One of the greatest challenges of this business is the great majority of speculators and investors still get excited about or ignore a particular sector at exactly the wrong times.  They didn’t want anything to do with gold stocks back in January near 13.5-year secular lows, totally ignoring my contrarian pleas then to buy aggressively.  Instead they foolishly stuck their heads in the sand, missing an epic buying opportunity.

The same thing is happening again today to a lesser degree.  Gold stocks are screaming buys right now after a massive correction within their powerful young bull market.  Yet traders are so wrapped up in their own fear, so influenced by groupthink herd fear, that they are blind to this incredible opportunity.  While they refuse to buy low now, they will foolishly again eagerly rush to buy high after gold stocks double from here.

I’ve found the best thing to combat internal and prevailing fear is perspective.  The gold-stock technicals indeed look rotten over the past couple weeks and months, and that’s what traders are extrapolating forward which is breeding today’s excessive bearishness.  But within broader context, the technical and fundamental situations in the gold miners’ stocks today are amazingly bullish.  Now is the time to buy Buy BUY!

Last week this leading benchmark HUI gold-stock index plummeted 10.1% in a single trading day!  That was the result of cascading selling driven by gold-stock stop-loss orders being triggered, which itself was driven by the same thing happening in gold futures.  Last week I explained this running of the stops in gold and its miners’ stocks in depth if you need to get up to speed.  It was a supremely-disheartening event.

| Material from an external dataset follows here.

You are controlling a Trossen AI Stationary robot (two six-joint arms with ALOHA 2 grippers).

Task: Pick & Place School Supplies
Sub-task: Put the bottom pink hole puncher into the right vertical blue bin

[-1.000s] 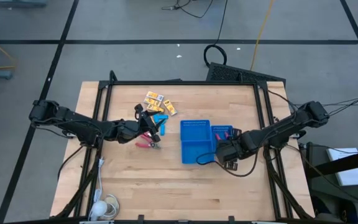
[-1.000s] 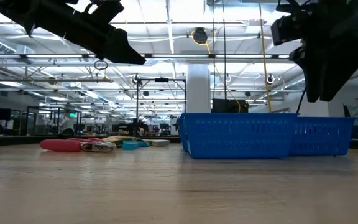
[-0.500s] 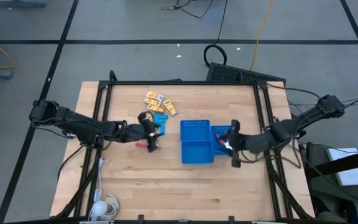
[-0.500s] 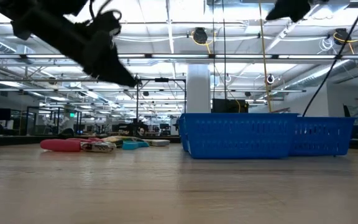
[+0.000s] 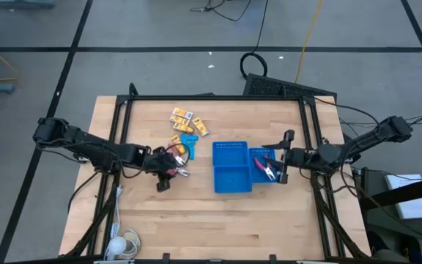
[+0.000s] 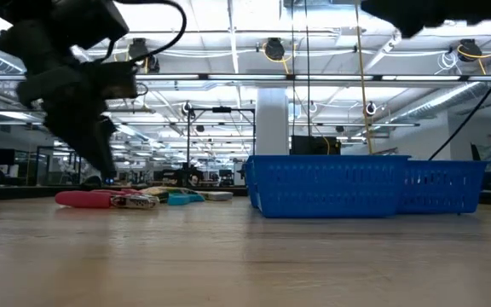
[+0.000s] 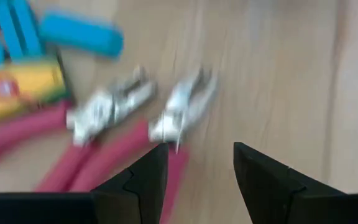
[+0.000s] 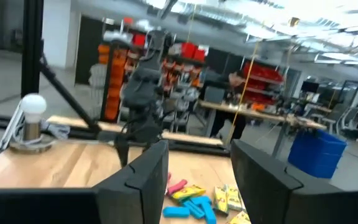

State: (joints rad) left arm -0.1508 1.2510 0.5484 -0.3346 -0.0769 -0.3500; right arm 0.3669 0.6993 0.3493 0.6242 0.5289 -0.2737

This extreme selling anomaly that has decimated gold-stock sentiment truly erupted out of the blue with zero warning.  The gold stocks had already corrected sharply in August, plunging 22.0% in just under a month per the HUI.  Then they spent all of September grinding higher on balance along support of their strong bull-market uptrend.  An entire month of higher lows confirmed technically their correction was over.

So last Tuesday’s brutal 10.1% plummet knifing through that late-August low like nothing was a big and ugly surprise.  Such extreme down days in gold stocks are exceedingly rare, and therefore impossible to predict.  Since 2001, the entire modern era, there have been 3976 trading days.  And that was a volatile span for gold stocks, seeing them skyrocket 1664% higher at best in a mighty secular bull running 10.8 years!

Then after their September 2011 peak, the gold stocks spent the next 4.4 years plummeting a staggering 84.1% in a brutal bear.  So volatility is no stranger to this sector.  Yet since 2001, the HUI only suffered worse daily plunges than last Tuesday on 10 other trading days!  That works out to a minuscule one-quarter-of-one-percent chance of a down day of that extreme magnitude.  That’s wildly too seldom to be predictable.

On top of that, 7 of those top-10 HUI down days since 2001 came in the fourth quarter of 2008 during that first stock panic in a century.  So excluding that exceedingly-anomalous epic maelstrom of fear, the HUI’s 11th-worst down day of the modern era last Tuesday is more like the 4th worst seen in non-panic normal market conditions.  Something that radically abnormal and rare defies any attempt to model it.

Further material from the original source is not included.